第二部.定理11が正しいとすると?
人間の「こころ」は、実は特別なものでも神秘(笑)でも何でもない。ほかのあらゆるものごととまったく同じように、神の無限の知性の一部にすぎないんだ。
とすると、人間の「こころ」がその外にある何かを感じとる(知覚する)ということは、一体どういうこと何だろう。さっきあんなに大騒ぎしたからみんなもこのことに関しては少しは考えてくれるようになったと思うんだけど、つまりこういうことになる。人間の「こころ」が感じとったものごとは、そいつらが何であれ、やっぱりそいつに対して抱いた思いは、どれもこれも神の中にある。人間の中にあるってことは結局神の中にあるってことなんだから。

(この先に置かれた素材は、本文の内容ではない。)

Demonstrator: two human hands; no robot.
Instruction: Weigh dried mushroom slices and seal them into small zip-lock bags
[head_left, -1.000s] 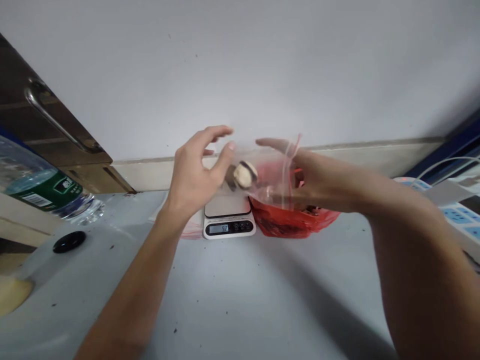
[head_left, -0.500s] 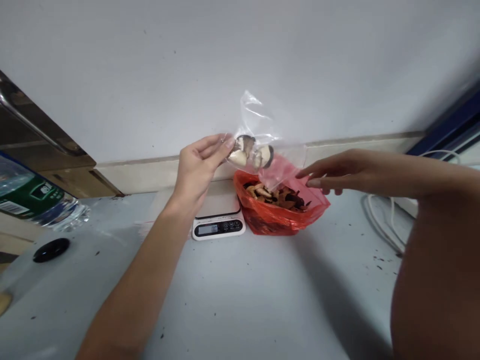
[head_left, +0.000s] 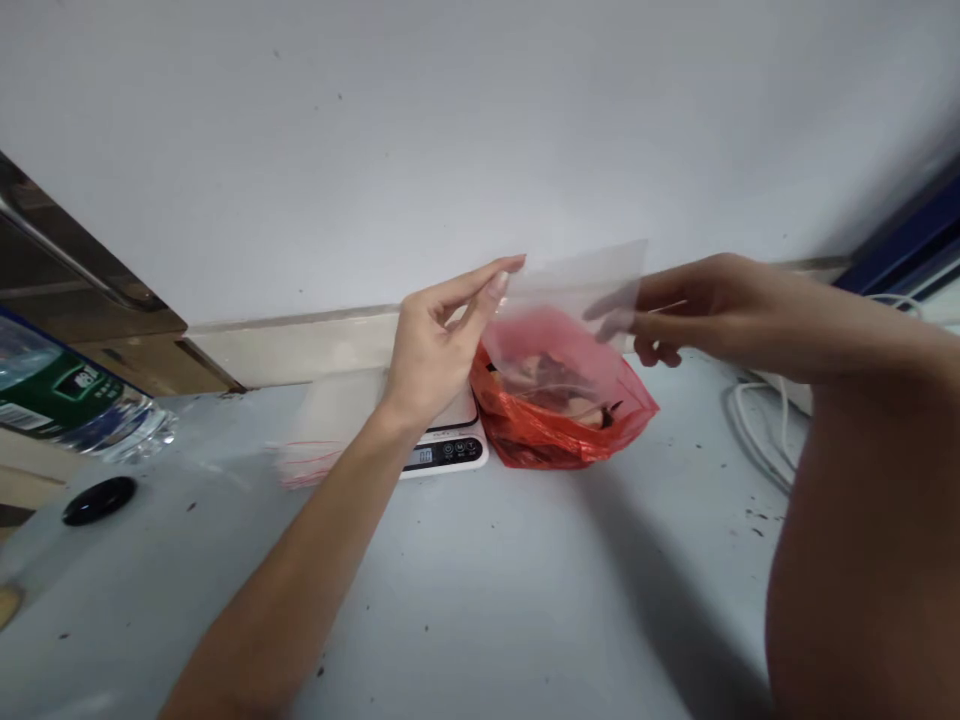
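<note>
Pinched between the thumb and forefinger of my left hand (head_left: 442, 340) is the left edge of a clear plastic bag (head_left: 577, 275). My right hand (head_left: 697, 305) is at the bag's right side, its blurred fingertips showing through the plastic and closed at its edge. The bag spreads over the mouth of a red plastic bag (head_left: 540, 440) holding brown, dried-looking slices. Through the clear plastic I see pieces, but cannot tell which bag they lie in. A white digital scale (head_left: 450, 455) touches the red bag's left side, partly behind my left arm.
A stack of clear bags with red lines (head_left: 304, 460) lies left of the scale. Farther left are a water bottle (head_left: 82, 400) and a black oval object (head_left: 100, 500). A white cable (head_left: 765, 440) runs along the right. The wall (head_left: 450, 130) stands close behind.
The clear bag has turned and lowered over the red bag; the pale pieces seen inside it before no longer show clearly. My left hand has moved right, and my right hand slightly up.
</note>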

もうとっくに気付いていると思うけど、人間の「こころ」が外にあるものごとを知覚できるのは、神が無限であるということとはもう関係ない。神が人間の「こころ」に宿っていることが肝心なんだし、神が宿って、神が人間の「こころ」の本質に顕(あらわ)れることこそが肝心なんだ。

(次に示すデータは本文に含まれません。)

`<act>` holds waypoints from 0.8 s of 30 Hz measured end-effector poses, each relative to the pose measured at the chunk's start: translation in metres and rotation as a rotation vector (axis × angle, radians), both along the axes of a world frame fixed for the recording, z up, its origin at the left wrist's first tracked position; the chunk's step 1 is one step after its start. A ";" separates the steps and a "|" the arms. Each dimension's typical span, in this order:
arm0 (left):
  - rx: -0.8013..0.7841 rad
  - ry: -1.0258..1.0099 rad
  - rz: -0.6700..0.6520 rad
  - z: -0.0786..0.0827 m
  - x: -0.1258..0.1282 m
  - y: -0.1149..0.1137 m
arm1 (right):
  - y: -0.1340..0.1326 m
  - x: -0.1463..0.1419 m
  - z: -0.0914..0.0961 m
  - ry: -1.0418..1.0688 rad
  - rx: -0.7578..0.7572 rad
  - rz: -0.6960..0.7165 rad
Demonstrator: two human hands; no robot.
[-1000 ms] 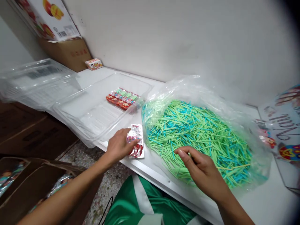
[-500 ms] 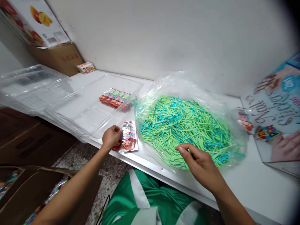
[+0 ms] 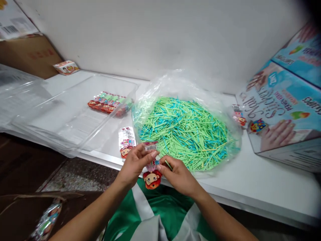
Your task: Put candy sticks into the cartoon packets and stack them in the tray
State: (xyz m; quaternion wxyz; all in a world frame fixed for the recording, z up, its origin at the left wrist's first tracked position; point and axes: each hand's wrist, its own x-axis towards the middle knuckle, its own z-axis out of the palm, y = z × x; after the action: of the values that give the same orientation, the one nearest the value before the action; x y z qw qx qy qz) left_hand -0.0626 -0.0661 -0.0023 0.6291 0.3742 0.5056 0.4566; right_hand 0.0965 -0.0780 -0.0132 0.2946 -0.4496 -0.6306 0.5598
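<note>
In front of the table's edge, my left hand (image 3: 134,164) is closed on a small printed packet (image 3: 152,180) with a red-haired cartoon head at its lower end. My right hand (image 3: 182,177) is closed too, with a thin green stick (image 3: 168,165) showing between its fingers. Its thumb and fingertips meet the packet's right side. Just behind lies a heap of green and blue sticks (image 3: 185,130) in an open clear plastic bag (image 3: 173,80). Left of the bag, another such packet (image 3: 127,136) rests on the white table (image 3: 271,180), partly covered by my left hand.
A clear plastic tray (image 3: 62,103) on the left contains several filled packets (image 3: 107,103). More clear trays (image 3: 20,97) and a cardboard box (image 3: 30,55) stand farther left. Blue-and-white printed boxes (image 3: 283,100) are at the right. An open carton (image 3: 22,214) sits below the table.
My left hand has lifted a packet off the table and brought it right. My right hand has moved left from the sticks to meet it, still with the green stick. The view has shifted right.
</note>
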 end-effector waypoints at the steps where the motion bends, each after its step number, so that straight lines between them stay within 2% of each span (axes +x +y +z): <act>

このことを言い替えれば、「神は人間の「こころ」の本質をかたちづくっているからだ」あるいは「人間の「こころ」の本質をかたちづくっているのは神だからだ」と言ってもいい。
ところで、ここで一つ大事なことをぼくスピノザが言うからよーく聞いてね。人間の「こころ」の中に(つまり神の中でもあるんだけど)、ある思いと一緒に、別のものごとに関する、別のもっと強い思いが同時にあったとしよう。こういう状態をぼくスピノザは「人間のその「こころ」は、そのものごとの一部しか感じとっていない」と、または「人間のその「こころ」は、そのものごとをまともに感じとれない」、こう言わせてもらう。この結論は今後たくさん登場するからね。
もちろん、人間の「こころ」の本質をかたちづくっているのは神だ。それはもう間違いない。でも、人間の中(=神の中)に複数の思いがあって、今問題にしている思いより別の思い(こっちの相手は別の相手になるんだけど)の方が強くなってしまうと、「ものごとをまともに感じとれなくなる」んだ。

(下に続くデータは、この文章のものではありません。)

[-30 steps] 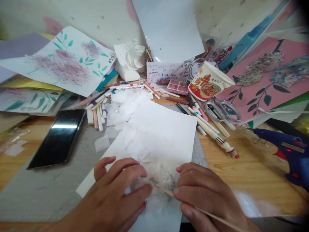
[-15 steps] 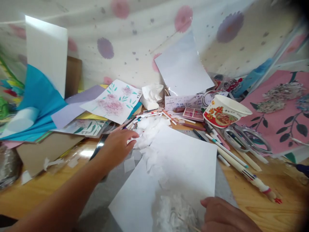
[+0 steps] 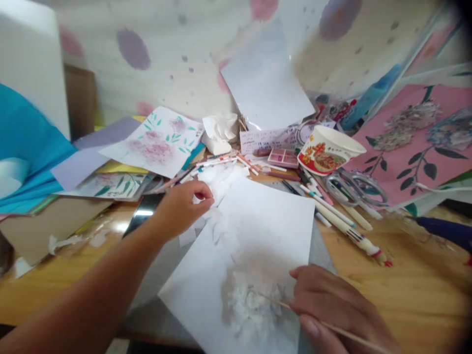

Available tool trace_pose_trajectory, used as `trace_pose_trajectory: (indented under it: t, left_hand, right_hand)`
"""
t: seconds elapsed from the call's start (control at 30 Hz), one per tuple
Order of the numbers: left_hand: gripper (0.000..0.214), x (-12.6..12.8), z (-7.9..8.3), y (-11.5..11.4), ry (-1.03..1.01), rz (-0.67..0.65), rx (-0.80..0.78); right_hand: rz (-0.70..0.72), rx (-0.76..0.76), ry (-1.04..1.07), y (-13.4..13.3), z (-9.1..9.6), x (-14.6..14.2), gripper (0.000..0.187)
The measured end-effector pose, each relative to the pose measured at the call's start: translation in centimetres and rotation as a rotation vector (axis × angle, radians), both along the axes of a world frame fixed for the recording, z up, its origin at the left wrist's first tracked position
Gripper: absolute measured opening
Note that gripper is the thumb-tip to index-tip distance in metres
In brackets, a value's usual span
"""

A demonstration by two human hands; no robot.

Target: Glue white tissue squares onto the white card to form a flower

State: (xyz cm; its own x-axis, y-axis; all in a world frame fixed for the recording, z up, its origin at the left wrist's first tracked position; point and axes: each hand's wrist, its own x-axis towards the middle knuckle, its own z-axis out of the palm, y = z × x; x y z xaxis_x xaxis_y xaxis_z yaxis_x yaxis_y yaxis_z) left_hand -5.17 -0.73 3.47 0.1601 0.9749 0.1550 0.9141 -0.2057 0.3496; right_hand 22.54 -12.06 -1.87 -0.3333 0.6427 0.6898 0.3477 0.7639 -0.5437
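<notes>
My left hand (image 3: 188,206) is at the heap of torn white paper scraps (image 3: 221,179), thumb and forefinger pinched together; I cannot make out what is between them. A thin wooden stick (image 3: 342,334) is gripped in my right hand (image 3: 332,305). Its tip reaches a ruffled clump of white paper pieces (image 3: 254,307), flower-like, on the lower part of a white sheet (image 3: 273,216). More loose scraps lie along the sheet's left side. The clump looks blurred, and a greyish shadow surrounds it.
Right of the sheet lie pens and a brush (image 3: 354,233), scissors (image 3: 356,188) and a paper noodle cup (image 3: 328,150). A blue-handled tool (image 3: 446,231) sits at the far right. Flower pictures (image 3: 158,142) and coloured papers fill the left, beside a dark shiny object (image 3: 143,214).
My view has shifted, so the table items appear further left and higher. The left thumb and forefinger have closed into a pinch. More of my right hand and its stick now shows.
</notes>
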Motion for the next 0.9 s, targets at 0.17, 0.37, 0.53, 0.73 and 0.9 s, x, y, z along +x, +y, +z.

まず大事なのは、「こころ」なんてなあーんにも特別なもんじゃないってこと。必要以上に恐れることもないし、特別扱いする理由もどこにもないんだ。もちろん「こころ」をあなどってもダメだけど、それは交通事故に気を付けるのと同じように気を付ければいいことだ。「こころ」がどんなものかがわかってしまえば、無駄におびえる必要なんかこれっぽっちもない。正体を知らなければ、犬だって自動車だって女子高生だってユダヤ人だって何だって怖いに決まってる(笑)。なめてかかったら危険なのも何だって一緒だ(笑)。なめてかかっていいことなんかないよ。